What is expected: Set out exactly, line by line, the stretch of data below that begins at the line containing "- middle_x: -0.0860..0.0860" and ends at the line containing "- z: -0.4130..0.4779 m", with both ends kept.

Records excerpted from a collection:
= Beginning of Section =

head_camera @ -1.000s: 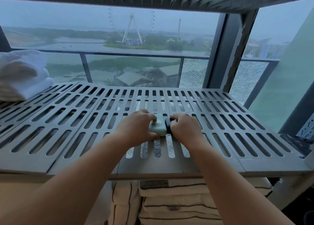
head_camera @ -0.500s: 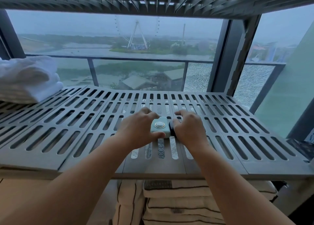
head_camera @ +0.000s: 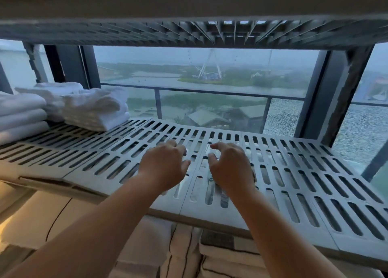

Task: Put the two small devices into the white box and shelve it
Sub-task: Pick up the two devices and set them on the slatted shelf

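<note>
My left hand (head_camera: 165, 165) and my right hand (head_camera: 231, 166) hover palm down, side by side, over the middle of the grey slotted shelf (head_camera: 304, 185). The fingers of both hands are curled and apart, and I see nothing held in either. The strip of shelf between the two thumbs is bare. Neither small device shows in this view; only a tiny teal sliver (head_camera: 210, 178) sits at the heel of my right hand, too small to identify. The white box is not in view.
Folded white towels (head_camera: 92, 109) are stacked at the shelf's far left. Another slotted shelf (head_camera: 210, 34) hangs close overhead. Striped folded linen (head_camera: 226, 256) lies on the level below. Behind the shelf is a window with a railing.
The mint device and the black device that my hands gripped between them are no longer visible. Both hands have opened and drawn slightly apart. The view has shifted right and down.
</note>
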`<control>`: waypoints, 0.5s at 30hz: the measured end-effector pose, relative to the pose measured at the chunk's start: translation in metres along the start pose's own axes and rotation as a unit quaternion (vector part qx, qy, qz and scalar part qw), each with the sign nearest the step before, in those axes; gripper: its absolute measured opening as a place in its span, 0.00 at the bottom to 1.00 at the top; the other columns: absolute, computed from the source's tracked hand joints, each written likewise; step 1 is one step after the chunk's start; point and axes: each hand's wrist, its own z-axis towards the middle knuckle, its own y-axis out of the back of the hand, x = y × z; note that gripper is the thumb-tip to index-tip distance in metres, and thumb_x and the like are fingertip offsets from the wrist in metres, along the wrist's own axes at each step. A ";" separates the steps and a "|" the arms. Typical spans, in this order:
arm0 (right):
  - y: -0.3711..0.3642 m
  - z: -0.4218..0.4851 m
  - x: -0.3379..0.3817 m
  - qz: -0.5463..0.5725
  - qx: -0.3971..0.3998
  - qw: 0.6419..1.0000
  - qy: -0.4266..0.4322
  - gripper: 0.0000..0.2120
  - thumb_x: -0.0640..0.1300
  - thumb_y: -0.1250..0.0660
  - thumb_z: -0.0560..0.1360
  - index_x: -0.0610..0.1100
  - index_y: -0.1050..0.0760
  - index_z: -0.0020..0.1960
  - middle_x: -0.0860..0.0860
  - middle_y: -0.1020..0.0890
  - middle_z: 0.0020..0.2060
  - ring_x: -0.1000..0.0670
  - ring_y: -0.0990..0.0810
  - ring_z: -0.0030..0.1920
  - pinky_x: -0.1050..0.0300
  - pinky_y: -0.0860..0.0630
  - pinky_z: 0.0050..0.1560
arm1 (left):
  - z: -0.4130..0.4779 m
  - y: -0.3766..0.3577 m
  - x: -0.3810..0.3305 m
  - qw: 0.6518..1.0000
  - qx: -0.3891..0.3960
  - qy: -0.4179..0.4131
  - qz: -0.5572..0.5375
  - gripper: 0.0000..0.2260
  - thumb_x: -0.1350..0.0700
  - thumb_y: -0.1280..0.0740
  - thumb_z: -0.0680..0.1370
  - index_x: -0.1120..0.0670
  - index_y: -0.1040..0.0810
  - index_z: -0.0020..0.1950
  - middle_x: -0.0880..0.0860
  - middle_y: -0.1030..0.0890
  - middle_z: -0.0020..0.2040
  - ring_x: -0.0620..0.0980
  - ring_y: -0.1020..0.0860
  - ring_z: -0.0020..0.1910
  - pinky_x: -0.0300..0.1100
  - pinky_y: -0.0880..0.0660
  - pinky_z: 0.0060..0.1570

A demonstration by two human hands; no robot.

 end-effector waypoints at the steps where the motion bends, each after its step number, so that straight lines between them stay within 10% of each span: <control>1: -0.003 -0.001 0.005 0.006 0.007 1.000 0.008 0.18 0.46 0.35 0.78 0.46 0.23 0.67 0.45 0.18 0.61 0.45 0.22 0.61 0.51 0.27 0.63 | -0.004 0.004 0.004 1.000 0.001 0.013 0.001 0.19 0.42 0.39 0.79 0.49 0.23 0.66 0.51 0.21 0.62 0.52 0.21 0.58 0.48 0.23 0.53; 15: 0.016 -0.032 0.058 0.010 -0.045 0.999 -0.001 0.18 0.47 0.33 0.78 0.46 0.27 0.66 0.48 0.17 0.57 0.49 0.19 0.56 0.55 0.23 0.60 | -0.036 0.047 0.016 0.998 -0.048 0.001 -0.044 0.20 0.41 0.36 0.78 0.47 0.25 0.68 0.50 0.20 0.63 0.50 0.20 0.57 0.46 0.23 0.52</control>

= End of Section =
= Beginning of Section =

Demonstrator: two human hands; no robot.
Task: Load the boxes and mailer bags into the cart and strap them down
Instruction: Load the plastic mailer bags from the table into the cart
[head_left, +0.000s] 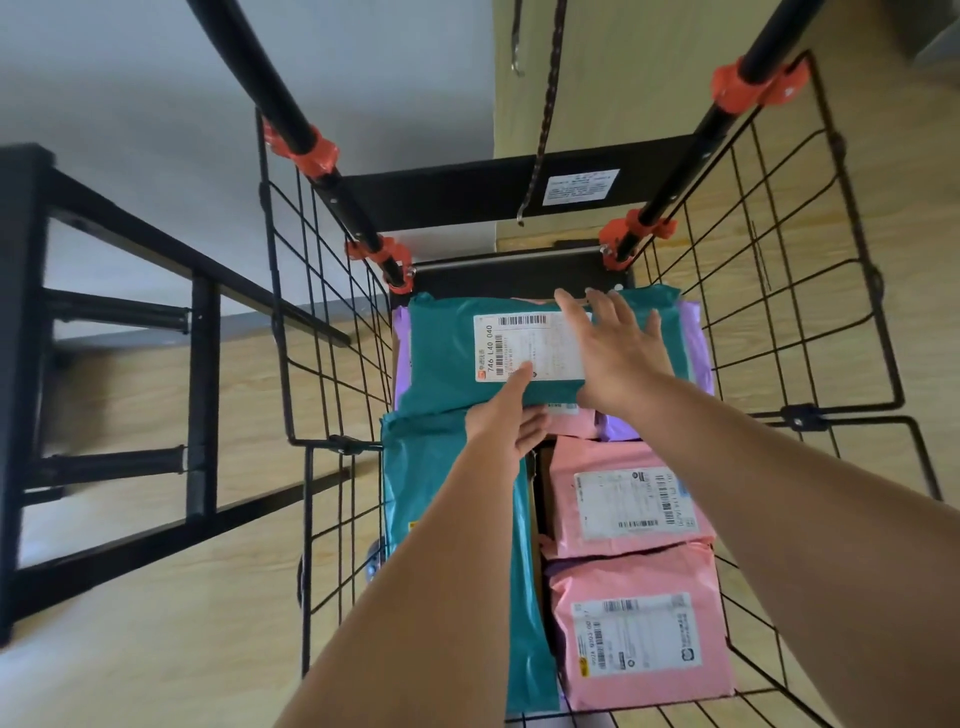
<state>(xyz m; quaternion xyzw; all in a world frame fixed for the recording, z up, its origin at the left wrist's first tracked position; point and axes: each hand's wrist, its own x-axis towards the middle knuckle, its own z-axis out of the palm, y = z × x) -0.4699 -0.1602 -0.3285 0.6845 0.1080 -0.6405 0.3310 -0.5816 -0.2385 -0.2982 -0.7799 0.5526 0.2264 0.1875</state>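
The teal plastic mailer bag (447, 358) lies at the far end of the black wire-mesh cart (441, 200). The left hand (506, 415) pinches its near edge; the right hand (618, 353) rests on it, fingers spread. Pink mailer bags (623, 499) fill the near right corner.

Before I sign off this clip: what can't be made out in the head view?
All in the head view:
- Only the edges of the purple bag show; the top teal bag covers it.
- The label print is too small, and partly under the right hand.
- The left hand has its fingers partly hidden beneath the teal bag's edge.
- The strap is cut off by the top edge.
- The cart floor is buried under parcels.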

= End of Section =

Output of the exercise:
  - middle_x: -0.0860..0.0860
  - middle_y: -0.1020..0.0890
  - middle_z: 0.0020..0.2060
  - ring_x: -0.1000..0.0670
  - ring_y: -0.0990..0.0810
  - ring_z: -0.0030..0.1920
  - pinky_x: -0.1050..0.0300
  - pinky_y: -0.0860..0.0630
  - pinky_z: 0.0050..0.1560
arm1 (left):
  - z: -0.4130..0.4779 m

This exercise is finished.